## TASK DIRECTIONS
Write out the whole listing, matching it exactly.

--*--

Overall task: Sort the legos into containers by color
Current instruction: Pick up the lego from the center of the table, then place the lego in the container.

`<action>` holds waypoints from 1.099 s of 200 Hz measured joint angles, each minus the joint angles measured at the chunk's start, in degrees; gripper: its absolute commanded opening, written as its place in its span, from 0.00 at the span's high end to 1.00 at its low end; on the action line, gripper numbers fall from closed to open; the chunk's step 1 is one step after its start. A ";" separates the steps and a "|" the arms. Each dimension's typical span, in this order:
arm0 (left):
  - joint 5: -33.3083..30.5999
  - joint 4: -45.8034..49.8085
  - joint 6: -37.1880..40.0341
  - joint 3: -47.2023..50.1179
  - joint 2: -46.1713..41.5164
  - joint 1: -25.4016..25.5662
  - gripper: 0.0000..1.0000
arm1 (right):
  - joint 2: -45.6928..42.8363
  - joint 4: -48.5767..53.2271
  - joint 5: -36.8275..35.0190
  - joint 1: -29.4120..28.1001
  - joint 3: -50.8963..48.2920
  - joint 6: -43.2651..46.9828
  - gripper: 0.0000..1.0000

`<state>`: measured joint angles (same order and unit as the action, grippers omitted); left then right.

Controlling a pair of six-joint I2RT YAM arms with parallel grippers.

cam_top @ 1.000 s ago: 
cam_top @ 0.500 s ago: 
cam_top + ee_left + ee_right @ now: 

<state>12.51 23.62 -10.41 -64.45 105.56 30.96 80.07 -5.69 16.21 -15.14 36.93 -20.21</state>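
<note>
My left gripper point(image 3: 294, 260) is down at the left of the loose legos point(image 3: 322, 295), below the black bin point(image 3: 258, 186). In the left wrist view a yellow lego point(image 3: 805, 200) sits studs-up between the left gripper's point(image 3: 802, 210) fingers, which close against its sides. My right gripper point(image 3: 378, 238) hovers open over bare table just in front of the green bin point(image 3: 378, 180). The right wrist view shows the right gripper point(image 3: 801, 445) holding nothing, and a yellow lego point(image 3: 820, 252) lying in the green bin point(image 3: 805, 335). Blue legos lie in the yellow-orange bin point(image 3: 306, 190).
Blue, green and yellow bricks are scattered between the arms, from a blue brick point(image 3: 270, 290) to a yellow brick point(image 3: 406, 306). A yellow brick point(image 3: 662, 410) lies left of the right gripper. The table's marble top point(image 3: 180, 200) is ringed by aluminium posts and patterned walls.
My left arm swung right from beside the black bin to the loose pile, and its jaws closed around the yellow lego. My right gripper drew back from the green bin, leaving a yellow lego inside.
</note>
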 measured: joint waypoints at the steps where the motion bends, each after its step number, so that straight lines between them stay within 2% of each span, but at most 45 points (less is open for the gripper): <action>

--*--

## EXERCISE ANSWER
Overall task: Sort the legos into containers by color
Current instruction: Pick up the lego from the center of the table, then place the lego in the container.

`<action>` holds waypoints from 1.099 s of 200 Hz measured joint angles, each minus the joint angles measured at the chunk's start, in degrees; gripper: its absolute commanded opening, written as its place in its span, from 0.00 at the span's high end to 1.00 at its low end; on the action line, gripper numbers fall from closed to open; the chunk's step 1 is one step after its start. A ";" separates the steps and a "|" the arms. Each dimension's typical span, in this order:
arm0 (left):
  - joint 5: -33.3083..30.5999
  - joint 4: -45.8034..49.8085
  - joint 6: -37.1880..40.0341
  - joint 3: -47.2023..50.1179
  - joint 2: -46.1713..41.5164
  - joint 1: -25.4016..25.5662
  - gripper: 0.0000..1.0000
arm1 (right):
  - joint 2: -45.6928..42.8363
  - joint 4: -48.5767..53.2271
  - joint 5: -36.8275..35.0190
  - joint 1: -29.4120..28.1001
  - joint 3: -50.8963..48.2920
  - joint 6: -43.2651..46.9828
  - gripper: 0.0000..1.0000

`<state>`: measured joint angles (same order and unit as the action, grippers omitted); left then right.

Controlling a pair of six-joint I2RT YAM arms with parallel grippers.

cam_top @ 1.000 s ago: 
cam_top @ 0.500 s ago: 
cam_top + ee_left + ee_right @ now: 

<state>12.51 23.62 -10.41 -64.45 105.56 30.96 80.07 -5.69 16.21 -15.14 36.93 -20.21</state>
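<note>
My left gripper point(image 3: 294, 260) is down at the left of the loose legos point(image 3: 322, 295), below the black bin point(image 3: 258, 186). In the left wrist view a yellow lego point(image 3: 805, 200) sits studs-up between the left gripper's point(image 3: 802, 210) fingers, which close against its sides. My right gripper point(image 3: 378, 238) hovers open over bare table just in front of the green bin point(image 3: 378, 180). The right wrist view shows the right gripper point(image 3: 801, 445) holding nothing, and a yellow lego point(image 3: 820, 252) lying in the green bin point(image 3: 805, 335). Blue legos lie in the yellow-orange bin point(image 3: 306, 190).
Blue, green and yellow bricks are scattered between the arms, from a blue brick point(image 3: 270, 290) to a yellow brick point(image 3: 406, 306). A yellow brick point(image 3: 662, 410) lies left of the right gripper. The table's marble top point(image 3: 180, 200) is ringed by aluminium posts and patterned walls.
My left arm swung right from beside the black bin to the loose pile, and its jaws closed around the yellow lego. My right gripper drew back from the green bin, leaving a yellow lego inside.
</note>
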 measured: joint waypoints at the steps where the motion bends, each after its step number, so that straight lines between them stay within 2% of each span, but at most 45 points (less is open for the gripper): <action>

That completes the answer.